Under these circumstances, the fact of violation of the agreement and the right to damages and relief being established, the parties must be directed to negotiate a settlement of the remaining issues-that is, of the amount to be paid for time lost and of the extent to which the six-day work-week shall be restoredor, failing agreement, to resubmit these issues to the Board on a record adequate for their sound and just determination.
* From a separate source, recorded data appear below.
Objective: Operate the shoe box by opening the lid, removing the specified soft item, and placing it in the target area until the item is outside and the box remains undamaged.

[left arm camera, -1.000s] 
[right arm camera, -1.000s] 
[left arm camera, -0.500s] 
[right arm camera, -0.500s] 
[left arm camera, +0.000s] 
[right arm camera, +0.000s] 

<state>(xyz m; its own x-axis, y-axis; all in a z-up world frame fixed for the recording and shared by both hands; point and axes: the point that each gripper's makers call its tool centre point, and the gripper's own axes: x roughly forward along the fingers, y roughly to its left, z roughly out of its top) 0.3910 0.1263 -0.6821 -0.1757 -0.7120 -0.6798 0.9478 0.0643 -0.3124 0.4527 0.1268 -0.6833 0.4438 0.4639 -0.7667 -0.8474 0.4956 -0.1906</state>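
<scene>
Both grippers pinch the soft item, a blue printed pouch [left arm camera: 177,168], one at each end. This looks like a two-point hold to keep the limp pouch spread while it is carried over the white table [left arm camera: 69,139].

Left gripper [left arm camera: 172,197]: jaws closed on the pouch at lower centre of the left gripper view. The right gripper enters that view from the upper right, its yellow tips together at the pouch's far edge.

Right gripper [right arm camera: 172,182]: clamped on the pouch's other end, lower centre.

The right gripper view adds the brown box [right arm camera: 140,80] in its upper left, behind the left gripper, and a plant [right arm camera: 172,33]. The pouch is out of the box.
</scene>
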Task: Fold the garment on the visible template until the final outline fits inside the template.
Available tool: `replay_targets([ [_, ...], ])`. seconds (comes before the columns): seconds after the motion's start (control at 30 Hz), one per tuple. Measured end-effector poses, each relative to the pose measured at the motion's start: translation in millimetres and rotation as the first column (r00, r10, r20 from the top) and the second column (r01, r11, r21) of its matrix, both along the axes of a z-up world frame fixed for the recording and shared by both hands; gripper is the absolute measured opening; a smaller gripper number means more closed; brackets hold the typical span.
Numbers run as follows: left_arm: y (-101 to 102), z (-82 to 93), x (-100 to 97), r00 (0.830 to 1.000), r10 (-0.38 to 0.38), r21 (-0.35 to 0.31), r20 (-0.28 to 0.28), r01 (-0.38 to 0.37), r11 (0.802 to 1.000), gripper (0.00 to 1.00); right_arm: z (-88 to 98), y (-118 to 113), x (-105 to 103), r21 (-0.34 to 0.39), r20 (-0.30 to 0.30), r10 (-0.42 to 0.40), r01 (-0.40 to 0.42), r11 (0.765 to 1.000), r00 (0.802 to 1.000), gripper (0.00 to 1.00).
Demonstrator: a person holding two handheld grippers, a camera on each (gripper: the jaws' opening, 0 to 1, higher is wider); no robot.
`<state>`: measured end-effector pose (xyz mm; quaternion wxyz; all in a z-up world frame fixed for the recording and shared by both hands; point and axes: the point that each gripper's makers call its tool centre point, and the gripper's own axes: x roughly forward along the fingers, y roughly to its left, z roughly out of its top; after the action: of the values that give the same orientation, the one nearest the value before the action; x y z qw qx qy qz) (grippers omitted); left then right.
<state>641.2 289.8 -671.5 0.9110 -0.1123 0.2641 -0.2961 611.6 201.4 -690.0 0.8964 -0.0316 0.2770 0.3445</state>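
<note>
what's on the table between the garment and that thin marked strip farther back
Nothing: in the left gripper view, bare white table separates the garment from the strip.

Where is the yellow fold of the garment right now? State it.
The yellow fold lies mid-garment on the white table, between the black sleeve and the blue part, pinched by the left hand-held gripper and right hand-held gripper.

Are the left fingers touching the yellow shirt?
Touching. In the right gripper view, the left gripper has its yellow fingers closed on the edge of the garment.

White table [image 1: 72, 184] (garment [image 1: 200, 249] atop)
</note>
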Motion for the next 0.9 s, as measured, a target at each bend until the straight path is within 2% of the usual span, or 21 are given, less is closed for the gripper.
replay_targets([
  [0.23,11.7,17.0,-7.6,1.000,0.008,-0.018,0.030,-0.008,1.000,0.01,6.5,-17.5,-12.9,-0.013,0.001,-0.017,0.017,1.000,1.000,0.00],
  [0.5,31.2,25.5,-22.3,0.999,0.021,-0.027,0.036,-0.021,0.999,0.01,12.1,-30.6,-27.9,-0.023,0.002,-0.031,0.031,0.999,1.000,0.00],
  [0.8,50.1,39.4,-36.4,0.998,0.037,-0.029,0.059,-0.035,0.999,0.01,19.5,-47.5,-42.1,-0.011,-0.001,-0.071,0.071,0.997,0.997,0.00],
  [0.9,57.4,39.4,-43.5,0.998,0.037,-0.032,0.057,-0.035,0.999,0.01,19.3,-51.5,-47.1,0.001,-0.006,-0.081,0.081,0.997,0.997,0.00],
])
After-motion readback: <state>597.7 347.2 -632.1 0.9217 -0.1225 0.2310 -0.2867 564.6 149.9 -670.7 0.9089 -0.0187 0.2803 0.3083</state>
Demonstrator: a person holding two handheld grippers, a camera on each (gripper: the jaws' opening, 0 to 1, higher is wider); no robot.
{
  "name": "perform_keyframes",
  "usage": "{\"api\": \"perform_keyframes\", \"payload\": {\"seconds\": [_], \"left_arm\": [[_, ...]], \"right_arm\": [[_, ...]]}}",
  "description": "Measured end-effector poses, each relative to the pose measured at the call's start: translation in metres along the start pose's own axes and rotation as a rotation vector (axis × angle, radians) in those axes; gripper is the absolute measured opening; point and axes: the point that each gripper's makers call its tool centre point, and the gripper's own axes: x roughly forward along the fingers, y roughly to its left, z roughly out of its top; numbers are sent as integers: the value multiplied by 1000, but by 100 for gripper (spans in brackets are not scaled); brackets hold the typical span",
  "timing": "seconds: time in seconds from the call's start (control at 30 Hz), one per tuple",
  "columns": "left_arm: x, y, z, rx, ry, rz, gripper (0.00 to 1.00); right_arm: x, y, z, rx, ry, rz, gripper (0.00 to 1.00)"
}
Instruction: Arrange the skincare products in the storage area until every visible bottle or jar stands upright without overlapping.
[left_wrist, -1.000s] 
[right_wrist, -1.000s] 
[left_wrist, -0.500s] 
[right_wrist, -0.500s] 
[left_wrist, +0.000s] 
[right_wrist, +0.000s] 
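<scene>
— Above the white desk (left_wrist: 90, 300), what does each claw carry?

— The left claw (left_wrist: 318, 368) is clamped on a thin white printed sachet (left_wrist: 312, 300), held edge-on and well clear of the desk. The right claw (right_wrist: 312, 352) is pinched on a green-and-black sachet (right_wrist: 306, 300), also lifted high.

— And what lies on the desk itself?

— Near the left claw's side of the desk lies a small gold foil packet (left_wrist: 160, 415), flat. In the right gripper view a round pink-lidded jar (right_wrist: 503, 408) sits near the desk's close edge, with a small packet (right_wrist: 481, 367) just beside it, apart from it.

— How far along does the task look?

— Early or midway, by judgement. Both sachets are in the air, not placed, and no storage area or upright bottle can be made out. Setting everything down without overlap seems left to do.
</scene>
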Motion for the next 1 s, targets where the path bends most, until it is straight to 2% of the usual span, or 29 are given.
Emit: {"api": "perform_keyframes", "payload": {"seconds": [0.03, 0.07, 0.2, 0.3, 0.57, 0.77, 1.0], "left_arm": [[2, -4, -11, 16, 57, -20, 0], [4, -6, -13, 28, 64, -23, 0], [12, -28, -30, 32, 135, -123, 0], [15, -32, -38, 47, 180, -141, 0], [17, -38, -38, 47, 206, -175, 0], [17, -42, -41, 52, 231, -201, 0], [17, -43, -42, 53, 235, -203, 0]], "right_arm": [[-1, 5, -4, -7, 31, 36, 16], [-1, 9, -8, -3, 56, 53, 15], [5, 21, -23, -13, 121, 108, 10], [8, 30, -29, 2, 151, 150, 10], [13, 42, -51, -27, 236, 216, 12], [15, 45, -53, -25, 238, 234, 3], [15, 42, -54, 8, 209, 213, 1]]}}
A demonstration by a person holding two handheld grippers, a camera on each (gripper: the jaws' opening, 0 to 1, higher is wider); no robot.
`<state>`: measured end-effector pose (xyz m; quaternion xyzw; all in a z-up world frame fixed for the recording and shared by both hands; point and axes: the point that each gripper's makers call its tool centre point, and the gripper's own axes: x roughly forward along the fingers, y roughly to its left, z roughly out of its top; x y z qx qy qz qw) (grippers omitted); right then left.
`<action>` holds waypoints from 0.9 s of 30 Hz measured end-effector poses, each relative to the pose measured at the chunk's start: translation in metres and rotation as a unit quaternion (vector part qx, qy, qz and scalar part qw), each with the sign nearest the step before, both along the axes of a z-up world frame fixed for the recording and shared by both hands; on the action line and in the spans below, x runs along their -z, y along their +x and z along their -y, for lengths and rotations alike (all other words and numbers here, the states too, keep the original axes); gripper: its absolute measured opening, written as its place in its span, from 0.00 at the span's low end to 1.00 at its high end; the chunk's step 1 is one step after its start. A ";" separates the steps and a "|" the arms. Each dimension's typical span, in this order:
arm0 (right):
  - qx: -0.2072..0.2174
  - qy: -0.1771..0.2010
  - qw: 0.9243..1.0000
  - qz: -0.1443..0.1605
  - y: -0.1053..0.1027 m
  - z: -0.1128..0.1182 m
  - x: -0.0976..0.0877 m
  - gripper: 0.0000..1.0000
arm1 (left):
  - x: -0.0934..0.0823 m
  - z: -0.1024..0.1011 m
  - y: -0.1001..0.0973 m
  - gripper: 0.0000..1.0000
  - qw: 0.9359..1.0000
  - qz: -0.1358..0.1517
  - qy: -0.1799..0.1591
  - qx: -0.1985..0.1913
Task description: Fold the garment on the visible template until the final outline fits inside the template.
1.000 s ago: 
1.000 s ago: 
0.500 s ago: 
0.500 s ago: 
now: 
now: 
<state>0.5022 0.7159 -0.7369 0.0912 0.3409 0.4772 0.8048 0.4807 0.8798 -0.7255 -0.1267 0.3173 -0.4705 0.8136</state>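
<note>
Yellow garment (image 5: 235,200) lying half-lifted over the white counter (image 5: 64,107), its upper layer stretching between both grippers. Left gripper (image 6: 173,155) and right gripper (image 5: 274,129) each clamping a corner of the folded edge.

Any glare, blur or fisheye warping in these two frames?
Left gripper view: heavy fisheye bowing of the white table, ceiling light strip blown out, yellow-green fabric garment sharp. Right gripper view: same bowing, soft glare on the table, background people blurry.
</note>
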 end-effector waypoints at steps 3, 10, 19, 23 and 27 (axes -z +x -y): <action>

FINDINGS.-The Third Division of the Adjustment Board, after giving the parties to this dispute due notice of hearing thereon and upon the whole record and all the evidence, finds and holds:
That the carrier and the employee involved in this dispute are respectively carrier and employes within the meaning of the Railway Labor Act, as approved June 21, 1934;
That this Division of the Adjustment Board has jurisdiction over the dispute involved herein;
That Section L, Article V, of the prevailing agreement is being violated and that the complainants are entitled to past damages and future relief; and
That there is no evidence of record on the basis of which the Board can determine the measure of past damages or of future relief.
Claim sustained, to the extent that it is herein found that the carrier 1s violating Section L, Article V, of the agreement, and that the employes are entitled to past damages and future relief.) In conformity with the above findings and the opinion of the Board upon which they are based, the parties are directed to negotiate a settlement of the amount to be paid for time lost and of the extent to which the six-day work-week shall be restored, or, failing agreement, to resubmit these issues to the Board on a record adequate for their sound and just determination.